Write the listing out once more, with every line exactly as it stands.

== Segment start ==

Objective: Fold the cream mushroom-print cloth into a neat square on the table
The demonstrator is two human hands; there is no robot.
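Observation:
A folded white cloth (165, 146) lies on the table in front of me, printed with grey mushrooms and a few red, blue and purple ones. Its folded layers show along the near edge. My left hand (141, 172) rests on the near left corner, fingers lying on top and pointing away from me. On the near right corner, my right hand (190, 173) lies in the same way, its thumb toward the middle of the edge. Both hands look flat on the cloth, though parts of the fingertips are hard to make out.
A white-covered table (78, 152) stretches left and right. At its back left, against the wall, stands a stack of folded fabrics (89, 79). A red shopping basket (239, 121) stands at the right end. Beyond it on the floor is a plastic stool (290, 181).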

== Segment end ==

### Solution to the problem
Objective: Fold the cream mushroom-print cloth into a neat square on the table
The demonstrator is two human hands; there is no robot.
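Observation:
A folded white cloth (165, 146) lies on the table in front of me, printed with grey mushrooms and a few red, blue and purple ones. Its folded layers show along the near edge. My left hand (141, 172) rests on the near left corner, fingers lying on top and pointing away from me. On the near right corner, my right hand (190, 173) lies in the same way, its thumb toward the middle of the edge. Both hands look flat on the cloth, though parts of the fingertips are hard to make out.
A white-covered table (78, 152) stretches left and right. At its back left, against the wall, stands a stack of folded fabrics (89, 79). A red shopping basket (239, 121) stands at the right end. Beyond it on the floor is a plastic stool (290, 181).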

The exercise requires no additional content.